**DESCRIPTION OF THE TASK:** The whole listing below is to be repeated without alteration.

**STORED DATA:**
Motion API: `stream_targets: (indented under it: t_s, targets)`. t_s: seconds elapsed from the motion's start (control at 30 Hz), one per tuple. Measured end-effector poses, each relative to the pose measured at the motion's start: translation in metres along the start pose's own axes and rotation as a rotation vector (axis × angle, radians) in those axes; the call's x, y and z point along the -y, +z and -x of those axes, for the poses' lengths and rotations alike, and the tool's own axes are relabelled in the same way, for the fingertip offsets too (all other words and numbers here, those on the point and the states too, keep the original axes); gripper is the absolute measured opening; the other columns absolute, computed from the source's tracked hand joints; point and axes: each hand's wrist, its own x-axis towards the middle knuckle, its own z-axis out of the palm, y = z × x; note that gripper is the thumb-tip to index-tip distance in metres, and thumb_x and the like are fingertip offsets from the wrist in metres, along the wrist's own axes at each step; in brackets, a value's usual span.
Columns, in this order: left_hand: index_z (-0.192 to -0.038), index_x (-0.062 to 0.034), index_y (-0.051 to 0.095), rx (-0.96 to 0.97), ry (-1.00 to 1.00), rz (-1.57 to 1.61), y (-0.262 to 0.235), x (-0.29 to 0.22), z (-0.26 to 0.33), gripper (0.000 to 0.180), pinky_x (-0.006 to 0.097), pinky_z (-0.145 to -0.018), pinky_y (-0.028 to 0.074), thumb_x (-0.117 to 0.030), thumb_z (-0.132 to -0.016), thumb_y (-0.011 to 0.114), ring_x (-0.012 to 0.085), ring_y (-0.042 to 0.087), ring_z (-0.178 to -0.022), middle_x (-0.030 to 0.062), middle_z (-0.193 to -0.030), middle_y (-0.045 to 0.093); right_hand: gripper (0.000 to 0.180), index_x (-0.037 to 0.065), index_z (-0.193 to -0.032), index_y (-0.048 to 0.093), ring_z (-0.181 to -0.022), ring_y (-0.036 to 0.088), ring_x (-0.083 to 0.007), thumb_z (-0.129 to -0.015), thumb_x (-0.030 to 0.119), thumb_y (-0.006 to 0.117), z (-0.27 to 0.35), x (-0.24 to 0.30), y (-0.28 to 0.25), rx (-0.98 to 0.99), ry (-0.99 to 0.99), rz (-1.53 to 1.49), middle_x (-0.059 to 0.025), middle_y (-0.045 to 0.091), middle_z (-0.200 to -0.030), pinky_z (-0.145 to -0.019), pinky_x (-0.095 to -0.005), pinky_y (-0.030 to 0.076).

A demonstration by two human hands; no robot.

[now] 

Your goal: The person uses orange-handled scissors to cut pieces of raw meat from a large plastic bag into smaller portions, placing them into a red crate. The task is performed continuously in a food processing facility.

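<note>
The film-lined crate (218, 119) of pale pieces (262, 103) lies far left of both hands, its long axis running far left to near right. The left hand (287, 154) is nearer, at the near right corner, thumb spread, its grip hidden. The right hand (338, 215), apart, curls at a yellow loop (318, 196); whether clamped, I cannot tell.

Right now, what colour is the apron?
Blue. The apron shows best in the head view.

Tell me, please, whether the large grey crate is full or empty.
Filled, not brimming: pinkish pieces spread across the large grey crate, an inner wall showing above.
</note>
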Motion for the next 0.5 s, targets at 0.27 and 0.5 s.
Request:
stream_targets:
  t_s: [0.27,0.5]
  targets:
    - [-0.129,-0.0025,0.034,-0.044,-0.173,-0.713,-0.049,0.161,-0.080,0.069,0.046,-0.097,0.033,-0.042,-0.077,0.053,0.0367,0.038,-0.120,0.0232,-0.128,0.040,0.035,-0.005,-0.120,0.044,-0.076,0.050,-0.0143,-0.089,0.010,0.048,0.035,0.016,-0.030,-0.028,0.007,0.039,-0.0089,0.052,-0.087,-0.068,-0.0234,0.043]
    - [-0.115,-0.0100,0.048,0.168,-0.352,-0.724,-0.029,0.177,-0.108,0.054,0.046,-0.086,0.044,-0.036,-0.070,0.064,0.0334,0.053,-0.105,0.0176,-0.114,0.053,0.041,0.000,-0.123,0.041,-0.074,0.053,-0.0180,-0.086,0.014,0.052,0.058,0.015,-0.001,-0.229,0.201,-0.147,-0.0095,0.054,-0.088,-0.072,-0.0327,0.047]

**EXERCISE SOLUTION:**
Motion API: `stream_targets: (indented under it: t_s, targets)`. t_s: seconds elapsed from the motion's start (control at 30 Hz), one per tuple. Measured end-effector poses, each relative to the pose measured at the motion's start: translation in metres along the start pose's own axes and rotation as a rotation vector (axis × angle, radians) in those axes; the call's x, y and z point along the -y, +z and -x of those axes, for the poses' lengths and rotations alike, and the tool's own axes are relabelled in the same way, for the fingertip offsets too (all other words and numbers here, those on the point and the states too, keep the original axes); gripper is the absolute measured opening; the other columns absolute, computed from the source's tracked hand joints; point and axes: each hand's wrist, its own x-axis towards the middle knuckle, its own z-axis out of the palm, y = z × x; note that gripper is the thumb-tip to index-tip distance in metres, and thumb_x and the like are fingertip offsets from the wrist in metres, along the wrist's own axes at each step; in brackets, a value's usual span.
Columns, in this order: left_hand: index_z (-0.192 to -0.038), index_x (-0.062 to 0.034), index_y (-0.051 to 0.095), rx (-0.96 to 0.97), ry (-1.00 to 1.00), rz (-1.57 to 1.61), y (-0.262 to 0.235), x (-0.29 to 0.22), z (-0.26 to 0.33), gripper (0.000 to 0.180), pinky_x (-0.006 to 0.097), pinky_z (-0.145 to -0.018), pinky_y (-0.028 to 0.074), thumb_x (-0.117 to 0.030), thumb_z (-0.132 to -0.016), thumb_y (-0.011 to 0.114), ring_x (-0.012 to 0.085), ring_y (-0.042 to 0.087), ring_z (-0.178 to -0.022), middle_x (-0.030 to 0.062), middle_z (-0.193 to -0.030), middle_y (-0.045 to 0.093); right_hand: gripper (0.000 to 0.180), index_x (-0.037 to 0.065), index_z (-0.193 to -0.032), index_y (-0.048 to 0.093), ring_z (-0.181 to -0.022), ring_y (-0.036 to 0.088), ring_x (-0.083 to 0.007), thumb_z (-0.129 to -0.015), thumb_x (-0.030 to 0.119), thumb_y (-0.006 to 0.117), z (-0.27 to 0.35), x (-0.24 to 0.30), y (-0.28 to 0.25), rx (-0.98 to 0.99), ry (-0.99 to 0.99), rz (-1.53 to 1.49), middle_x (-0.059 to 0.025), middle_y (-0.045 to 0.091), middle_z (-0.200 to -0.030), pinky_z (-0.145 to -0.019), pinky_x (-0.095 to -0.005), pinky_y (-0.030 to 0.076).

A demonstration by two human hands; no robot.

[now] 

Your goal: The person uses orange-handled scissors to cut pieces of raw meat from a large plastic bag into smaller portions, placing them into a red crate. The task is performed continuously in a food processing facility.

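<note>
The film-lined crate (218, 119) of pale pieces (262, 103) lies far left of both hands, its long axis running far left to near right. The left hand (287, 154) is nearer, at the near right corner, thumb spread, its grip hidden. The right hand (338, 215), apart, curls at a yellow loop (318, 196); whether clamped, I cannot tell.

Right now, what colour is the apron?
Blue. The apron shows best in the head view.

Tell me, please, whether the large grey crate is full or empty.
Filled, not brimming: pinkish pieces spread across the large grey crate, an inner wall showing above.
</note>
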Motion for the next 0.5 s, targets at 0.27 and 0.5 s.
Request:
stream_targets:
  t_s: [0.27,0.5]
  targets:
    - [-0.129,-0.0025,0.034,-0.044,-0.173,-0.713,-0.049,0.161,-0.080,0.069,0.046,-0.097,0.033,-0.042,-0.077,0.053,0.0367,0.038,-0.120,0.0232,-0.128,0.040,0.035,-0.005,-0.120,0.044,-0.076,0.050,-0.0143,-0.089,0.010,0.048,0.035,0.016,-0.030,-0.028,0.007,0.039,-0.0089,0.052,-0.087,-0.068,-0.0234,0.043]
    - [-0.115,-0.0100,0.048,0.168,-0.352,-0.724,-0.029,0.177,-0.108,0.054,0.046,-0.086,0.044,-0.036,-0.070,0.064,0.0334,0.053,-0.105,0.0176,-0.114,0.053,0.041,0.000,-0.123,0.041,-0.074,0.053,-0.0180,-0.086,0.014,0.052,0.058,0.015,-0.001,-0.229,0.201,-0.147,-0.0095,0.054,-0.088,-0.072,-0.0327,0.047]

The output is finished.